AWS Machine Learning Blog

How to extend the functionality of AWS Trainium with custom operators

Deep learning (DL) is a fast-evolving field, and practitioners are constantly innovating DL models and inventing ways to speed them up. Custom operators are one of the mechanisms developers use to push the boundaries of DL innovation by extending the functionality of existing machine learning (ML) frameworks such as PyTorch. In general, an operator describes the mathematical function of a layer in a deep learning model. A custom operator allows developers to build their own mathematical functions for a layer in the deep learning model.

AWS Trainium and AWS Inferentia2, which are purpose built for DL training and inference, extend their functionality and performance by supporting custom operators (or CustomOps, for short). AWS Neuron, the SDK that supports these accelerators, uses the standard PyTorch interface for CustomOps. Developers can easily get started with their existing code when using Trainium-based Amazon EC2 Trn1 instances or Inferentia2-based Amazon EC2 Inf2 instances. In this post, we cover the benefits of CustomOps, their efficient implementation on Trainium, and examples to get you started with CustomOps on Trainium-powered Trn1 instances.

To follow along, familiarity with core AWS services such as Amazon Elastic Compute Cloud (Amazon EC2) is implied, and basic familiarity with deep learning, PyTorch, and C++ would be helpful.

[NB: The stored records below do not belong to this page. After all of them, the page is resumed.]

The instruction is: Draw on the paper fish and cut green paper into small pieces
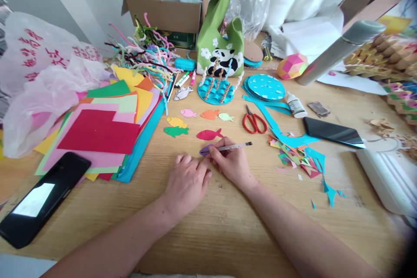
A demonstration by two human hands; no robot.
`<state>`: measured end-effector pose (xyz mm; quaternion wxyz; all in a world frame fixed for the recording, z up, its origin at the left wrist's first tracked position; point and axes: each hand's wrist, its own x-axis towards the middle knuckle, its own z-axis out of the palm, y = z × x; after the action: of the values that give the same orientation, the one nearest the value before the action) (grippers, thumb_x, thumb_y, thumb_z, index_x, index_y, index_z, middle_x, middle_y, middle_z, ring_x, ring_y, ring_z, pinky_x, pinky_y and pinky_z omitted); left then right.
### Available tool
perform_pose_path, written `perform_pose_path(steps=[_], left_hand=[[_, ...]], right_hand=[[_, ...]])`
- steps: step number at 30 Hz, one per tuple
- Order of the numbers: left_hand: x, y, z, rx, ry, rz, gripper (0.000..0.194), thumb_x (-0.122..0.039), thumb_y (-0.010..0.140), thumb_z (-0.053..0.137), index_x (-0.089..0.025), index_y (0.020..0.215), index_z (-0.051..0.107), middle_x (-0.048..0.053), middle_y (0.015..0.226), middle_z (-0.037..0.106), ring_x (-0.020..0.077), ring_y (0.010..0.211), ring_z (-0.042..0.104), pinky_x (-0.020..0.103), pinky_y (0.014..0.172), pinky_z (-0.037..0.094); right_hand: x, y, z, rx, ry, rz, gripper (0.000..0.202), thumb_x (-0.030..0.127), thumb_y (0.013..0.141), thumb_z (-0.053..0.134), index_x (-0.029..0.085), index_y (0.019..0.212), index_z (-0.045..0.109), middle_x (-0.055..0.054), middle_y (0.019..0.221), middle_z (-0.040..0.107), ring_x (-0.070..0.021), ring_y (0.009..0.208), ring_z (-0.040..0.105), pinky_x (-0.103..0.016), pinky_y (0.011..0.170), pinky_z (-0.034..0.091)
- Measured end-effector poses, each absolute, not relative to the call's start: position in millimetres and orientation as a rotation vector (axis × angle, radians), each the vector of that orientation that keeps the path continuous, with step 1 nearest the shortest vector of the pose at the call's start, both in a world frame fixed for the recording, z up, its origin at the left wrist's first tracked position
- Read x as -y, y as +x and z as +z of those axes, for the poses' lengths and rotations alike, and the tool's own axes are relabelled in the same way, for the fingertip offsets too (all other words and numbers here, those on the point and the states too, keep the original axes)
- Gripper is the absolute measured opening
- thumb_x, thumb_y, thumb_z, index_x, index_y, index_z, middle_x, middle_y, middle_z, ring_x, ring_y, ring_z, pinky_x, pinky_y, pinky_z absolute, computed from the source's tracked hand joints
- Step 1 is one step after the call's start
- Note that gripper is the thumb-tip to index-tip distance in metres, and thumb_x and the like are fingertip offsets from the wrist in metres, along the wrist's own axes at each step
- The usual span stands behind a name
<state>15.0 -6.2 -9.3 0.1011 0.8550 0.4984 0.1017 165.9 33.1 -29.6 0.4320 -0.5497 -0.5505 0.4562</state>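
Note:
A small purple paper fish (206, 150) lies on the table, partly hidden by my fingers. My right hand (233, 160) grips a slim light-coloured pen (235, 146), its writing end down at the purple paper. Next to it my left hand (189, 178) rests on the wood, fingers loosely bent and apart, the index finger at the purple fish's lower edge. Just beyond lie several cut paper fish: a dark red one (209, 134), a green one (176, 131), a yellow one (177, 122), an orange one (209, 114), a pink one (188, 113) and a pale green one (226, 117).
Red-handled scissors (254, 122), a glue bottle (296, 105) and paper scraps (301, 156) lie to the right, with a dark phone (334, 132). On the left are stacked coloured sheets (97, 132) and another phone (42, 200). Behind stand a blue disc with twisted stems (215, 91) and a green panda bag (220, 43).

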Motion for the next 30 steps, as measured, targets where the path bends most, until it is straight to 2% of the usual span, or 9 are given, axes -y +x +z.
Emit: perform_pose_path(steps=[12, 30], left_hand=[[6.0, 15.0, -9.7, -1.469, 2.523, 0.285, 0.028, -0.028, 0.095, 0.044, -0.016, 0.115, 0.059, 0.008, 0.085, 0.066, 0.0267, 0.085, 0.053, 0.043, 0.078, 0.036], [6.1, 14.7, -10.3, -1.471, 2.514, 0.293, 0.029, -0.028, 0.095, 0.043, -0.016, 0.117, 0.058, 0.008, 0.085, 0.066, 0.0264, 0.085, 0.053, 0.043, 0.078, 0.036]], right_hand=[[-33.2, 165.9, -28.9, 1.429, -1.387, 1.106, 0.013, 0.028, 0.081, 0.063, 0.017, 0.073, 0.06, -0.001, 0.058, 0.062, -0.0124, 0.051, 0.057, -0.021, 0.042, 0.04], [-32.9, 165.4, -28.7, 1.36, -1.394, 1.133, 0.012, 0.025, 0.08, 0.062, 0.018, 0.072, 0.056, 0.001, 0.055, 0.061, -0.0103, 0.045, 0.053, -0.02, 0.039, 0.037]])
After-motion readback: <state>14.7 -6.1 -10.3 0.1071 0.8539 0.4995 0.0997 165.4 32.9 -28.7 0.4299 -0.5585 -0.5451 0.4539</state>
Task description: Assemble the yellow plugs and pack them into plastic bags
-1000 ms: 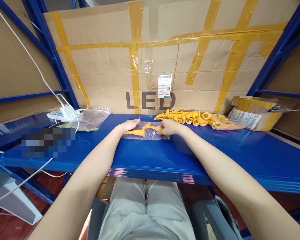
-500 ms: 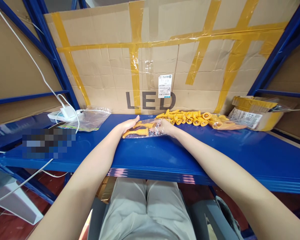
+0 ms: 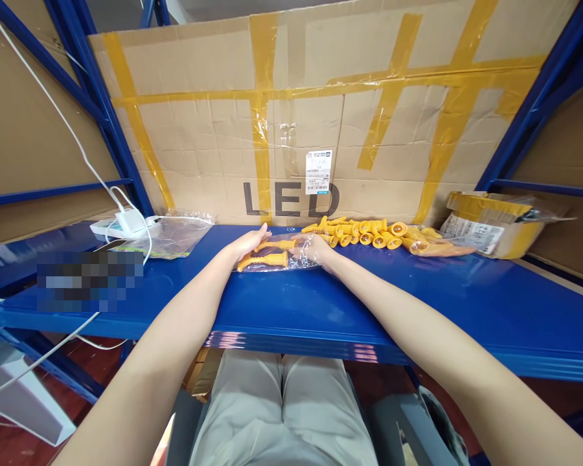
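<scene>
A clear plastic bag (image 3: 298, 263) with yellow plastic pieces (image 3: 265, 260) in it lies on the blue shelf, between my two hands. The pieces are long and narrow, bent at one end and flared at the other. My left hand (image 3: 247, 246) holds the bag's left end, thumb pointing up and away; its other fingers are mostly hidden. At the right end, my right hand (image 3: 317, 249) is closed on the bag, with crinkled film over its fingertips. Behind that hand lies a pile of similar yellow pieces (image 3: 366, 238), round flared ends facing me.
Right of the pile are a bag of yellow pieces (image 3: 430, 244) and an opened, taped carton (image 3: 495, 226). A power strip (image 3: 126, 223) with white cables and a flat plastic packet (image 3: 187, 236) sit left. A large cardboard sheet (image 3: 199, 149) stands behind the blue shelf (image 3: 291, 307).
The view has tilted and shifted slightly. Both hands remain at the ends of the bag, and the yellow pieces inside have barely moved.
</scene>
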The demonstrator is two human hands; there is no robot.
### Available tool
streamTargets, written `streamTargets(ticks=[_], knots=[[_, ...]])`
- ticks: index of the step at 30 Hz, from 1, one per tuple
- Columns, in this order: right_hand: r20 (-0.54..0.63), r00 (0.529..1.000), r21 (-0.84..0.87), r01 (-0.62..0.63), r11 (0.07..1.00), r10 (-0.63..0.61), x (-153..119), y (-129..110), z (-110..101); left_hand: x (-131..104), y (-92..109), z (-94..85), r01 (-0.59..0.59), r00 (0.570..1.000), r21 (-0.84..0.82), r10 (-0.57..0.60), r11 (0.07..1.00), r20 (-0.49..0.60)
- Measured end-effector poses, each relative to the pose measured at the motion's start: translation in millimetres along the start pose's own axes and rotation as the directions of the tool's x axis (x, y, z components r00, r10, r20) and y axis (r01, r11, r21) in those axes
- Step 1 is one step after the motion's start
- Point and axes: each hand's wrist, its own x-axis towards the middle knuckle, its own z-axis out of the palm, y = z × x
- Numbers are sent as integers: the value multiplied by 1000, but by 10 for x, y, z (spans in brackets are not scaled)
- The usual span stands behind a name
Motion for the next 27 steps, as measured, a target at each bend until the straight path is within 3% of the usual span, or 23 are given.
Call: streamTargets(ticks=[6, 10, 12, 15, 19, 27], knots=[[124, 991, 182, 31, 983, -54, 18, 63, 15, -45, 40, -1, -57, 998, -4, 57, 998, -16], [-30, 998, 74, 54, 996, -52, 54, 83, 17, -11, -4, -10, -66, 998, -4, 66, 998, -12], [-48, 997, 27, 69, 997, -68, 50, 76, 12, 16, -40, -22, -64, 998, -22, 64, 998, -1], [128, 989, 71, 65, 995, -74, 11, 50, -7, 31, -73, -40, -63, 998, -55, 64, 996, 5], [358, 932, 89, 24, 996, -54, -48, 4, -28, 18, -74, -44, -65, 998, -83, 64, 994, -11], [443, 896, 114, -38, 993, -17, -77, -44, -39, -8, -35, -26, -73, 997, -77, 71, 994, -32]])
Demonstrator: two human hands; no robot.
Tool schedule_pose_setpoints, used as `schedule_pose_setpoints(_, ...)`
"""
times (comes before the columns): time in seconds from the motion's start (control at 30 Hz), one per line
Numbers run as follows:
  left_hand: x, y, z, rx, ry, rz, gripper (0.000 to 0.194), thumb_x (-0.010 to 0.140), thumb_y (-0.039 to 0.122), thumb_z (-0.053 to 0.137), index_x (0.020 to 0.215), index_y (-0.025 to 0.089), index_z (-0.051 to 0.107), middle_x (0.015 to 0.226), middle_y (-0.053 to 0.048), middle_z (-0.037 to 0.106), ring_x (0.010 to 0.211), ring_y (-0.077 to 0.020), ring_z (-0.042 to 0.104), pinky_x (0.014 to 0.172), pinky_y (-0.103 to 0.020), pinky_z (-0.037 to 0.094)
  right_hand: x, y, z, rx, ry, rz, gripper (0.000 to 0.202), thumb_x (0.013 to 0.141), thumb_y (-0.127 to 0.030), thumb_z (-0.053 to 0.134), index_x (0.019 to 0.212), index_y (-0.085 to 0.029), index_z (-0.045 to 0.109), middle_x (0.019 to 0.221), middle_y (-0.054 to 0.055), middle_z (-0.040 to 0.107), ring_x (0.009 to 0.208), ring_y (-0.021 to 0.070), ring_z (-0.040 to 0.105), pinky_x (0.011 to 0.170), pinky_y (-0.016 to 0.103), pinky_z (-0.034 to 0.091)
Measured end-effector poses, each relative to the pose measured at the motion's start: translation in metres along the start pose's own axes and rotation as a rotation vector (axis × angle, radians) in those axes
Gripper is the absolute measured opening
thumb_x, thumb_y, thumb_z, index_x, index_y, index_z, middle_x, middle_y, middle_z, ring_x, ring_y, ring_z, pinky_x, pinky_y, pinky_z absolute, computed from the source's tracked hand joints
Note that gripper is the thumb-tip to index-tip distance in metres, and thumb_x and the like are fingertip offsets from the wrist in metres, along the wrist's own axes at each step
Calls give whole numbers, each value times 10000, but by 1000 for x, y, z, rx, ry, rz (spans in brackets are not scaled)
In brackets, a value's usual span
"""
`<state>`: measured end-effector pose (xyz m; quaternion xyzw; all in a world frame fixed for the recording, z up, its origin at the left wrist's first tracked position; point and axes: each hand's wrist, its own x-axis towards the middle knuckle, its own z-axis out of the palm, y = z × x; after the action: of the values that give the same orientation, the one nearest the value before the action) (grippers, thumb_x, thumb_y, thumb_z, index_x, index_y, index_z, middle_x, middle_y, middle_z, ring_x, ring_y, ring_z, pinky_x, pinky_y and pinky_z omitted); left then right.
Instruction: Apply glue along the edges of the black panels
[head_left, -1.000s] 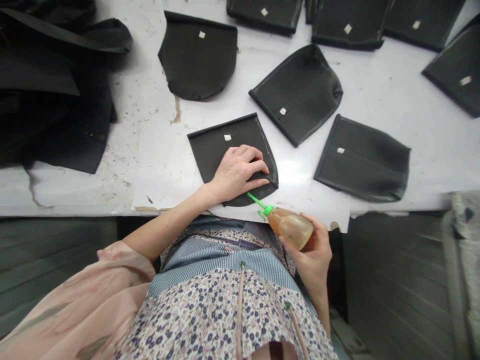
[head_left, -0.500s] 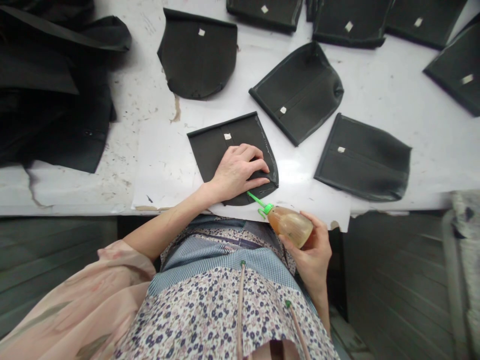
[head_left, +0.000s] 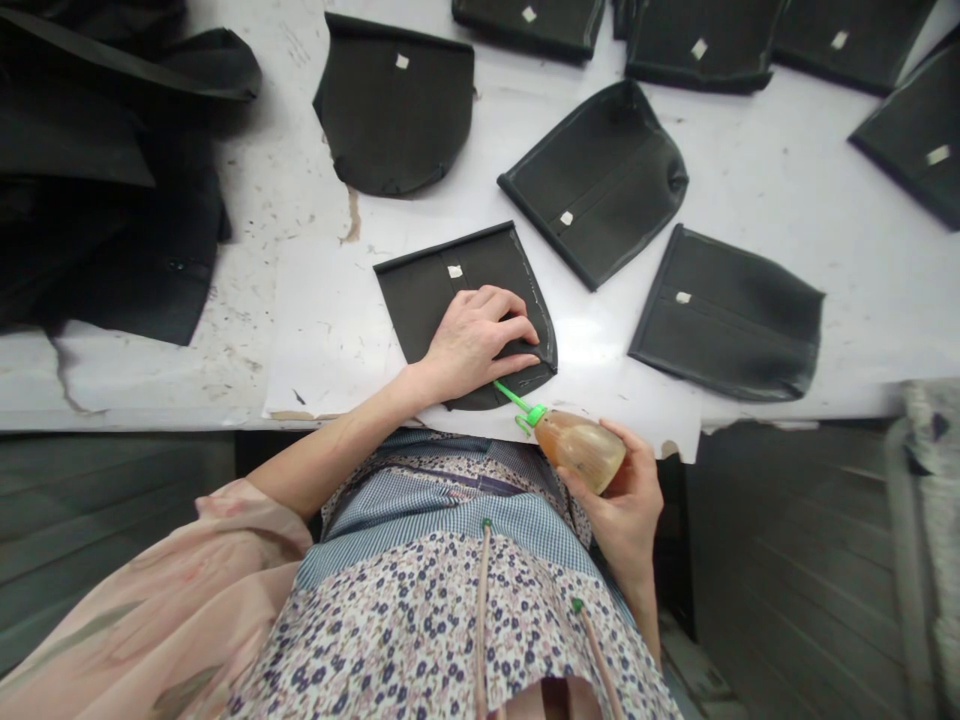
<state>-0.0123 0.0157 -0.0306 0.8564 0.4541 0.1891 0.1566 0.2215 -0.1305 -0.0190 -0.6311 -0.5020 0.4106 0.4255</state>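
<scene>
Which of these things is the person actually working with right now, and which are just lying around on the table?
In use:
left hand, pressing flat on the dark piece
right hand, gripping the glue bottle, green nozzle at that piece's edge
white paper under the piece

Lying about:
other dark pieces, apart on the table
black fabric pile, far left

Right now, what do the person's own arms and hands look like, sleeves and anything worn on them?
Both hands are bare: no gloves, rings or watch visible on the left hand or right hand. The left arm's loose pale pink sleeve is pushed above the elbow. No sleeve shows on the right forearm.
</scene>
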Motion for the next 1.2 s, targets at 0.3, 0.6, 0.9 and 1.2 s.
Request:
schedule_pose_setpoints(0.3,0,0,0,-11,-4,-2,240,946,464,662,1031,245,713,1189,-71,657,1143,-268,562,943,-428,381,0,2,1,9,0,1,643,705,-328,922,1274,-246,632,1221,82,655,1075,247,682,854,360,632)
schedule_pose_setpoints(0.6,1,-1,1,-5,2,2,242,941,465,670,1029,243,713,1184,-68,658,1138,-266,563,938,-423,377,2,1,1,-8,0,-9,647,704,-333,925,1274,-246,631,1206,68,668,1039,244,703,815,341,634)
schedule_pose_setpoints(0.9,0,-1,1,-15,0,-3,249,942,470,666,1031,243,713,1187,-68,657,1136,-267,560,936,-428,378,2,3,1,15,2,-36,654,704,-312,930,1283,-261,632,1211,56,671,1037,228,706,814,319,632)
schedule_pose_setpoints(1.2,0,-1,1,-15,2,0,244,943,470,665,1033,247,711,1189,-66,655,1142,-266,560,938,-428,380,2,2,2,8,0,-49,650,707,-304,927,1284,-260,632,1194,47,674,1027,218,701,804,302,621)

Custom operators in PyTorch and their benefits

CustomOps for PyTorch originated in version 1.10, called PyTorch C++ Frontend, and provided an easy-to-use mechanism to register CustomOps written in C++. The following are some of the benefits that CustomOps provide:

  • Performance optimization – CustomOps can be optimized for specific use cases, leading to faster model runs and improved performance.
  • Improved model expressiveness – With CustomOps, you can express complex computations that aren’t easily expressible using the built-in operators provided by PyTorch.
  • Increased modularity – You can use CustomOps as building blocks to create more complex models by creating C++ libraries of reusable components. This makes the development process easier and more modular, and facilitates rapid experimentation.
  • Increased flexibility – CustomOps enables operations beyond the built-in operators—that is, they provide a flexible way to define complex operations that aren’t implemented using the standard ones.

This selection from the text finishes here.